Noisy play: learning to make music
Music is one of those things that seems to bring people together. You only have to see the effect a particular song or ‘anthem’ has on people, or the big benefit concerts we’ve seen around the world, to know that something magical happens when music is played.
All our children seem to be really musical, they all love to sing and dance, I get constant song requests on the school run and everyone loves to dance around at home. They often have a dance off before bathtime and in the holidays, there’s even more musical expression.
Our big girl plays the guitar, flute and is also learning the keyboard and is frequently found singing and writing music. It’s lovely to see. Any opportunity she is up on the stage, and the boys are starting to love it too.
When I think back, as babies none of them were ‘quiet’ and their play often involved banging things or dropping things, hearing a noise and dropping it again. They all loved to bang a spoon on a pan and were all fascinated by the sound of rain on the car or conservatory roof.
We’ve had a range of musical toys over the years and they’ve certainly never needed any encouragement to play with toys that make a noise. They also have music or a story when they go to sleep at night.
There are lots of documented benefits of musical toys including, brightening mood, boosting cognitive skills, and also language skills. Research shows that young children respond to the rhythm and tempo of music and actually find it more engaging than speech itself. Findings by the University of York showed that: “The better the children were able to synchronise their movements with the music, the more they smiled. It remains to be understood why humans have developed this particular predisposition.”
Exposing a baby to music at an early age plays a crucial role in the development of their learning abilities. Singing songs can teach children about how language is put together and when you sing, words and phrases are slowed down and are easier for your baby to understand.
Hape have created a range of musical instruments for babies and toddlers that will enable your little ones to play, clap along, pick up rhythms or sing their favourite songs.
The Hape Baby Drum – £21.99 – is available from Amazon . Bright and interactive, this drum makes funky beats and music by taping the coloured circles.
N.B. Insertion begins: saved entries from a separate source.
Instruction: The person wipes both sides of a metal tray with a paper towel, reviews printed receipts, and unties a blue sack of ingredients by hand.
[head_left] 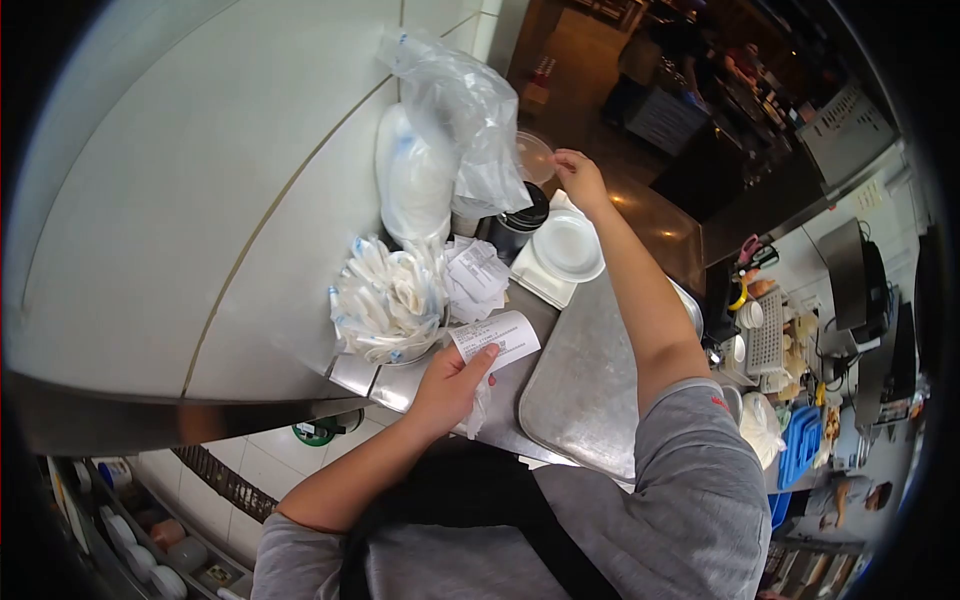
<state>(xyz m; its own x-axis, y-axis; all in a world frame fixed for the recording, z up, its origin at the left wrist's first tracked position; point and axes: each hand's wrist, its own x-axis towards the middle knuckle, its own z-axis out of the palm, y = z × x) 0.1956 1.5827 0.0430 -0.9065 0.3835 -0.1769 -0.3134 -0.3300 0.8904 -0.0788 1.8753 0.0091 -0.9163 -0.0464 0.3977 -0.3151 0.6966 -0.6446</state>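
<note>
My left hand (452, 388) is closed on a printed paper receipt (505, 338), with the thumb over its lower part and the sheet curling up. My right hand (580, 180) reaches far forward and pinches the edge of a clear round plastic lid (535, 158). Beneath that arm stand white round lids or plates (568, 246) on a white kitchen scale (540, 277). A dark jar with a black lid (523, 215) is beside them. More crumpled receipts (476, 280) lie beyond my left hand.
A bowl heaped with wrapped white packets (385, 305) stands against the wall, with clear plastic bags (465, 120) behind. A metal tray (580, 375) covers the counter's right part. Blue crates (800, 447) and a person (850, 498) are at far right.
</note>
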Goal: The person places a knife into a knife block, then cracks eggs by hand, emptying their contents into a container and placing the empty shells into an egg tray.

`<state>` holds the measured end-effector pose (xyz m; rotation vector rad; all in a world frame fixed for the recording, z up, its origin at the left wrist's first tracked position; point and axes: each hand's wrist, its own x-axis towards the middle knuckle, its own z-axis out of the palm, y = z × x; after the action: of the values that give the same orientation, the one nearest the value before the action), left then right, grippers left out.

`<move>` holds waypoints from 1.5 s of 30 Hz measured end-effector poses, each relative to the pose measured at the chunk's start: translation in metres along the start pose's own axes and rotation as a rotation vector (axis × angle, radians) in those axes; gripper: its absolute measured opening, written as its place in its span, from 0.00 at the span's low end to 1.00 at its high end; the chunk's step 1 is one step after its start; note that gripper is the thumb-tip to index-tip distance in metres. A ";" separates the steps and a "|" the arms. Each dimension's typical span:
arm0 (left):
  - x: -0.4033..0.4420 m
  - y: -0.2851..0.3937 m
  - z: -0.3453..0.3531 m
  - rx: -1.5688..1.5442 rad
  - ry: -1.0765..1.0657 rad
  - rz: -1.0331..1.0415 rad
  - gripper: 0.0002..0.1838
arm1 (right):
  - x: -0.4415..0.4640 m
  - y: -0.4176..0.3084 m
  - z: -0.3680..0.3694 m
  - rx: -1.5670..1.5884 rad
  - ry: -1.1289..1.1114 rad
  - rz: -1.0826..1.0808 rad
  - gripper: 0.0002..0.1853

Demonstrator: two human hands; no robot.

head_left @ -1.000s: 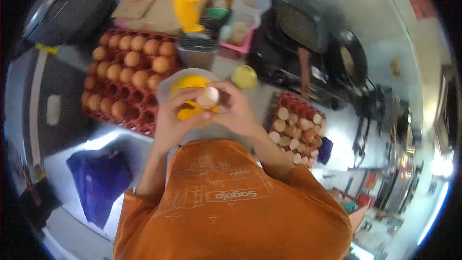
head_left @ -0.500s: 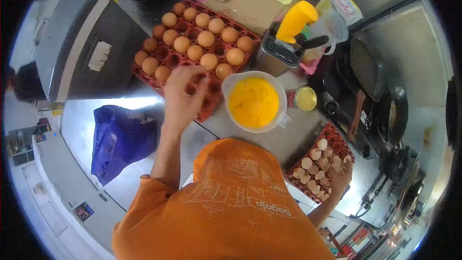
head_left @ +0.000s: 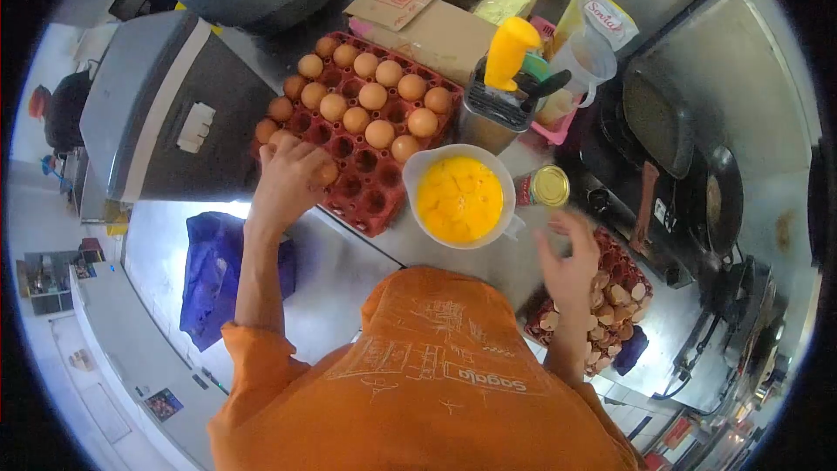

You can encourage your baby to crawl by rolling the Baby Drum, which will activate the sweet music and colourful flashing lights. Your baby can experience the wonder of music and the joy of rhythm from a very early age. Suitable for children from 6m+.
The Hape Shape Sorter Xylophone – is £26.99 – available from Amazon. A xylophone, can teach a child about different tones and pitches of the instrument; stimulating their mind on a completely different level to an ordinary toy as they learn the different notes of each key. It’s lovely to see the reaction on a child’s face as they make their own music.
Hape’s beautiful, traditional toys are only made using water based paints and they test each design rigorously, through safety and quality control to ensure that you only get the best for your little ones. We have quite a few of their toys, their train sets are stunning and the jungle set comes with a musical element as well.
It doesn’t take a lot of effort to get your children to play with toys that create a lot of noise, but imagine if you could help create the next big singer songwriter or musician by encouraging your little ones to play with a musical instrument and express themselves through music.
Do you have musical children? What musical toys do you have to encourage them?